Yeah, that makes sense. Right, that does make a lot of sense. Wonderful, well this is, I mean, one of my favorite topics, so I appreciate you sharing with us what Axel One has been up to, but before we sign off, I’d love to know any predictions that you’re feeling, whether it has to do with data or not, AI, generative AI, anything that you wanna talk about when it comes to automotive in the next, let’s say, 12 months.
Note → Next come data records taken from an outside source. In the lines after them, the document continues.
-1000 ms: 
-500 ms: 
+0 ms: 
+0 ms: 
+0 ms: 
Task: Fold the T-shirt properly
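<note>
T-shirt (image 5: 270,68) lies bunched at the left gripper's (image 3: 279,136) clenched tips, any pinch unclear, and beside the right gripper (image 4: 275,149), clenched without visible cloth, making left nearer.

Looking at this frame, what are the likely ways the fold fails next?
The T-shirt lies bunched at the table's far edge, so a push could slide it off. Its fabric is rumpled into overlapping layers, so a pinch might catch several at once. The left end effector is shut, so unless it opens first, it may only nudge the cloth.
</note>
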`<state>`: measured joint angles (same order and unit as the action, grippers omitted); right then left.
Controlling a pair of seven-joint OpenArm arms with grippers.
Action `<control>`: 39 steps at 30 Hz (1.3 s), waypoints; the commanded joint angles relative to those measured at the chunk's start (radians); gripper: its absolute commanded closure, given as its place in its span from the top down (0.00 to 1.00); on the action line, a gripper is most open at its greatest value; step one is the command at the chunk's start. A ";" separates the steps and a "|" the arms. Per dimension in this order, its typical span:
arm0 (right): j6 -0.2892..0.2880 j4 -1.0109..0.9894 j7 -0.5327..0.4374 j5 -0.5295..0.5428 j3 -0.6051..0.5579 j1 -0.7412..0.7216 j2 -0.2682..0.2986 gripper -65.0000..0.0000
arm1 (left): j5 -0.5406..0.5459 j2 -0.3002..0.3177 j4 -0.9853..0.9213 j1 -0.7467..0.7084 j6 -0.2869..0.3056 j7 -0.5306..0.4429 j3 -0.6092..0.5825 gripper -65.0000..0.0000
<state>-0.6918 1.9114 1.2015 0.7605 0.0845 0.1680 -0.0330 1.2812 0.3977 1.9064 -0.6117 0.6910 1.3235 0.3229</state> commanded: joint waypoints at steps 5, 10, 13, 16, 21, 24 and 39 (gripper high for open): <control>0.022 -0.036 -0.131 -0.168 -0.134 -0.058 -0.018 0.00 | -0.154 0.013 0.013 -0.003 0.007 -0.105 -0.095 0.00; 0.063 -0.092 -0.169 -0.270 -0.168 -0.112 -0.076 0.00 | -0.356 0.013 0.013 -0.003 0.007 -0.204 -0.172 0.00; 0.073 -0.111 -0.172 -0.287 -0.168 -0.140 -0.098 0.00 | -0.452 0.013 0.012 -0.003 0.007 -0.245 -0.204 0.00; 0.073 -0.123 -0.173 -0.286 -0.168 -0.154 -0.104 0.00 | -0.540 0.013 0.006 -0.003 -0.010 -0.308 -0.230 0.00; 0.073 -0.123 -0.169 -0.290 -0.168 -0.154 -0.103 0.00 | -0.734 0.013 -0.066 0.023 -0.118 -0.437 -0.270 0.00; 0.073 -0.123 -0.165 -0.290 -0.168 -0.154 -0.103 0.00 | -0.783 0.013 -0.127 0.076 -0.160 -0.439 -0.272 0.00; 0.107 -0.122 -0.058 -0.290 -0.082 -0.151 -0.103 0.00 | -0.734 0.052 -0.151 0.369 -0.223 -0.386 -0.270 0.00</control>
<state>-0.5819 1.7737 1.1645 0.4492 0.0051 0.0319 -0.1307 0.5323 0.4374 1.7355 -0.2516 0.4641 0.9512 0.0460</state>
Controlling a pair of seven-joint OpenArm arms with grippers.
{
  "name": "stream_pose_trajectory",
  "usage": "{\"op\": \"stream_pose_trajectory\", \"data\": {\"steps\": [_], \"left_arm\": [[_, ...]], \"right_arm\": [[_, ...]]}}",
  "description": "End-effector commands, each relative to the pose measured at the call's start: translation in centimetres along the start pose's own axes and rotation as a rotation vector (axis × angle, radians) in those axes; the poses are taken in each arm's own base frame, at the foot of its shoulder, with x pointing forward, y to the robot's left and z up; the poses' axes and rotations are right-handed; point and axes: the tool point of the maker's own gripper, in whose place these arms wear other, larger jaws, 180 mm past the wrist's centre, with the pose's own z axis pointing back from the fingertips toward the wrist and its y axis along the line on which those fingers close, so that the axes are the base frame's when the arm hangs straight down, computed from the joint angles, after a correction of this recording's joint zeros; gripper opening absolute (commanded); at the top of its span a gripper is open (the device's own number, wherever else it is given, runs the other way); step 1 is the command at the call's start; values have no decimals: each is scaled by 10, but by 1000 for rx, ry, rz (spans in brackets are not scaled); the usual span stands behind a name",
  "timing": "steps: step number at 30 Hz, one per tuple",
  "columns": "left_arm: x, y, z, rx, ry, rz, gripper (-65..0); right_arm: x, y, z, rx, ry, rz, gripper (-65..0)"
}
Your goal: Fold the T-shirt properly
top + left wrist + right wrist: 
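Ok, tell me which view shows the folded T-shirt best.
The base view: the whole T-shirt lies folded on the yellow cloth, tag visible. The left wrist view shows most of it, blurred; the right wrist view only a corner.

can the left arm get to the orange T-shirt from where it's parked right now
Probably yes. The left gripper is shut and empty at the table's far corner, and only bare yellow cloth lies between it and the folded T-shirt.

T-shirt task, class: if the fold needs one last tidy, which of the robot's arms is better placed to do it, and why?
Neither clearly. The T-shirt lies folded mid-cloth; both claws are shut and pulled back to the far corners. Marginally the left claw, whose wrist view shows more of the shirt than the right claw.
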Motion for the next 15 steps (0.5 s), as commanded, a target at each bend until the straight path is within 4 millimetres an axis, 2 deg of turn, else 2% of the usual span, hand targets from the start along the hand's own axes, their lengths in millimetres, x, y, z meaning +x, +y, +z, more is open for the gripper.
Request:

Prasad Chavali (17:01.874)

It’s funny you should ask, you know, I actually graduated in AI for my masters about 25 years ago. And AI has still been evolving and I keep looking at how AI is coming together. It’s very exciting, but AI is going to be as smart as the data you’re going to feed. And using a lot of garbage data, it’s going to make, you know, unnecessary predictions. So the cleansed data and also giving different viewpoints of the data to the AI engine is going to make a difference because you don’t want the same predictive results coming out of the algorithms. So I like what Philpeth is doing. I like a lot of new products are trying to come up with this AI to use the data better. You know, just chat, you know, creating chat and responses is the first step of it and making it so customizable from the data is going to change the way customers feel. So I’m very bullish on the AI using more and more data. So in the next two years, I think we will see a lot of innovation coming from almost a lot of vendors.

Ilana Shabtay (18:08.801)

Great, yeah, I agree and I look forward to seeing it. So let’s stay in touch and let’s see what happens in the AI world when it comes to automotive. Thank you so much for joining Inside Auto Podcast. For those that are listening, if you liked this episode, please tune in, insi You can find us on Apple, Spotify, wherever you listen to your podcast. Thanks again, Prasad, it was nice having you on. Bye bye.

Prasad Chavali (18:16.246)

Yes, thank you. Thanks for your time.